La verité et la fable
L’allégorie est double ici : elle se présente sous la forme d’une double personnification de la fable et de la vérité, c’est-à-dire d’un genre et d’une valeur en apparence opposés. Toutes deux sont représentées sous la forme de deux femmes diamétralement opposées par l’âge et la tenue. Les deux premiers vers réactivent un proverbe éculé, « la vérité sort du puits », grâce au passé simple, à l’indication de temps « un jour » et à la personnification.
L’adage impersonnel perd son abstraction.
La vérité est « toute nue » : le fabuliste rajeunit une formule courante en la prenant au pied de la lettre
(l’expression sera reprise au vers 22). Le dénuement de la vérité est symbolisé par l’hyperbole et la brièveté du vers impair, qui inaugure l’apologue ; le fabuliste joue sur le double sens du qualificatif « pauvre » (v. 5), ici antéposé (sens économique, mais aussi expression de la compassion du narrateur). L’absence de vêtement explique la réplique du vers 13, « je gèle ».

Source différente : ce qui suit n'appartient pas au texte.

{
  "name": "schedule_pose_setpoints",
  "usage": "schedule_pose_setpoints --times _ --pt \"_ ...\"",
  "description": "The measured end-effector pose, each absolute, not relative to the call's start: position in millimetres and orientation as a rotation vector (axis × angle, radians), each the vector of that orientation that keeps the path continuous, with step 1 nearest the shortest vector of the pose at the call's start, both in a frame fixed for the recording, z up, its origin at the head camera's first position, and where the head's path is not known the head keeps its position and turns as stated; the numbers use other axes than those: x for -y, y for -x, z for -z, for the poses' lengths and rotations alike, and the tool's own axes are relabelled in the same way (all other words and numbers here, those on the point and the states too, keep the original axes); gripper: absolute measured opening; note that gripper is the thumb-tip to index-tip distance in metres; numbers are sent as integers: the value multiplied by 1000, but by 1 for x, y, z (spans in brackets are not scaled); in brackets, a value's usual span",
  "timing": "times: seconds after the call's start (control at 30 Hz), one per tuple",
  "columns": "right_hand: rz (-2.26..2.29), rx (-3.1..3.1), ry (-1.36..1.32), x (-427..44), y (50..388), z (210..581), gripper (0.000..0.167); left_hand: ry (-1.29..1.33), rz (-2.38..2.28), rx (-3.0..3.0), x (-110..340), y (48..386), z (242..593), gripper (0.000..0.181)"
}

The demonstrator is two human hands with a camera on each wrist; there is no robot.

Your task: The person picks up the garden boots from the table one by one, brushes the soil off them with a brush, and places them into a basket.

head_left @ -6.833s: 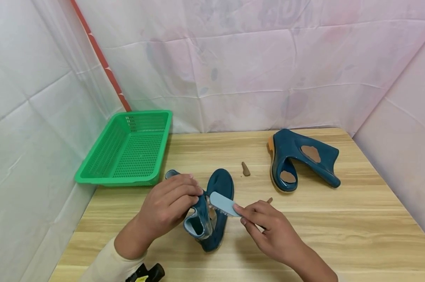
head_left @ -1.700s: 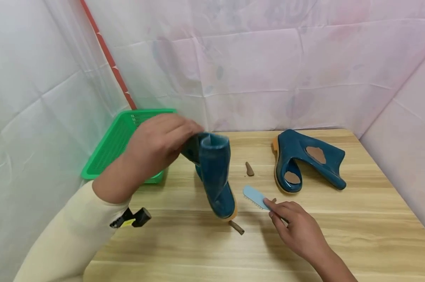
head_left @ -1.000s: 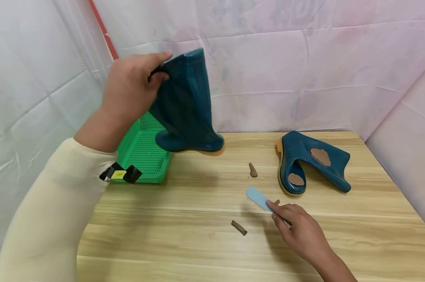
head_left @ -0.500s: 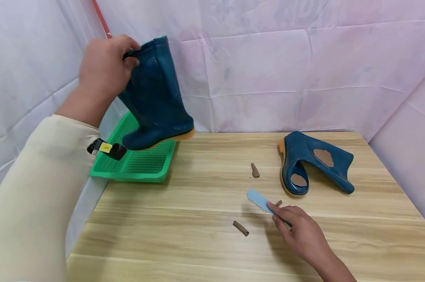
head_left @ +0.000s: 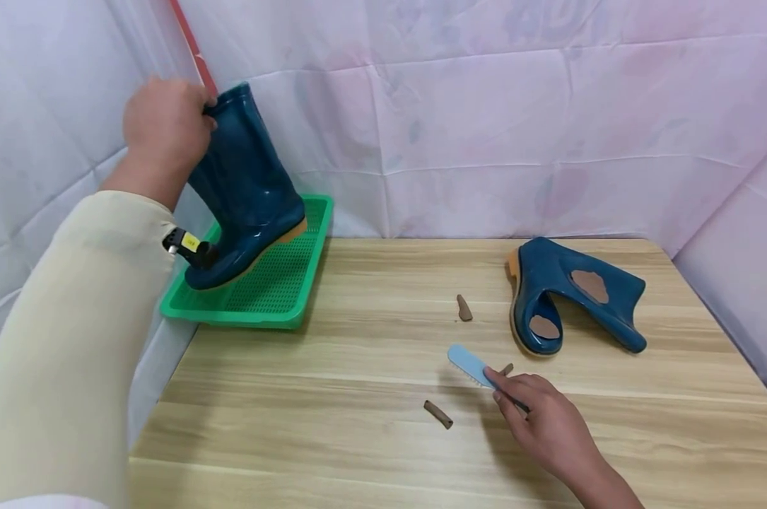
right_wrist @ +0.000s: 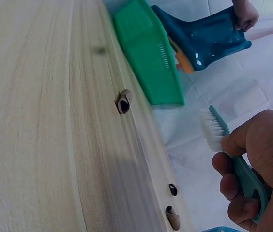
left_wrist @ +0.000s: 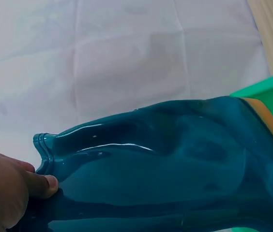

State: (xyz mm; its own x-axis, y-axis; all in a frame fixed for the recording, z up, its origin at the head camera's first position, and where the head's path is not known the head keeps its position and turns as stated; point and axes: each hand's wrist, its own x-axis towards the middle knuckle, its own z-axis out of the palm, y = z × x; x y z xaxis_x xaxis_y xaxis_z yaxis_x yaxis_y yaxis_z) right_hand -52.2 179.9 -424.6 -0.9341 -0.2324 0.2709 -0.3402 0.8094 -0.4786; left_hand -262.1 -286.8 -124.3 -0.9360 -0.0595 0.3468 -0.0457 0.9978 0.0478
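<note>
My left hand (head_left: 167, 131) pinches the top edge of a dark teal rubber boot (head_left: 246, 177) and holds it over the green basket (head_left: 268, 283). The boot's toe points down to the left, and its orange heel faces right. In the left wrist view, thumb and fingers grip the rim of the boot shaft (left_wrist: 141, 164). My right hand (head_left: 545, 417) holds a light blue scrub brush (head_left: 469, 364) by its handle above the table, bristles down. White bristles show on the brush (right_wrist: 243, 176) in the right wrist view.
A second teal boot (head_left: 548, 268) with brown patches lies on its side at the right of the wooden table (head_left: 332, 424). Curled brown pieces lie near the brush: one in front (head_left: 437, 413), one behind (head_left: 464, 308), one by the right hand (head_left: 507, 369).
My left hand has lifted the boot off the table and carried it left over the basket, lowering it slightly at the end. The brush, earlier against the boot, has moved away right and now stays nearly still.
</note>
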Motion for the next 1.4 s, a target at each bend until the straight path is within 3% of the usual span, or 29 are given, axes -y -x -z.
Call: schedule_pose_setpoints --times 0.9,1.4 --pt "-772 2861 -421 -183 40 422 45 -341 187 2828 317 285 174 42" --pt "-756 2857 -437 -182 37 422 45 -377 135 2901 340 278 204 33"
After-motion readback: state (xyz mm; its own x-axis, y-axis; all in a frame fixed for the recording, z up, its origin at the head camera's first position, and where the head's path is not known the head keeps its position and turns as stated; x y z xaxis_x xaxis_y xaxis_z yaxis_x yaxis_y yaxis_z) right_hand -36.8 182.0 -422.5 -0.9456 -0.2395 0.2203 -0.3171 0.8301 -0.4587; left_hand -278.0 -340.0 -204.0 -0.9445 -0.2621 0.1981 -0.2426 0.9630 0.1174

À l’inverse, la fable est « vêtue » : à la pauvreté de la première répondent le « richement vêtu » du vers 8, les ornements et les bijoux (v. 9), l’éclat (« brillants », v. 10), le « manteau » du vers 25. On notera la restriction du vers 10 (« la plupart faux ») qui rappelle le caractère hybride de la fable, mixte de vérité et de mensonge.
Alors que la vérité est seule et rejetée de tous (vers
4, 6, 14, 16), la fable est « fort bien reçue » (v. 20) et trouve l’asile « en vain » recherché par la vérité (v. 6).
Enfin, elle a perdu sa beauté (long alexandrin du vers 3 scandé par l’allitération en « t » qui suggère les atteintes du temps) : la cause est imputable à sa vieillesse, à son apparence de « vieille femme » (v.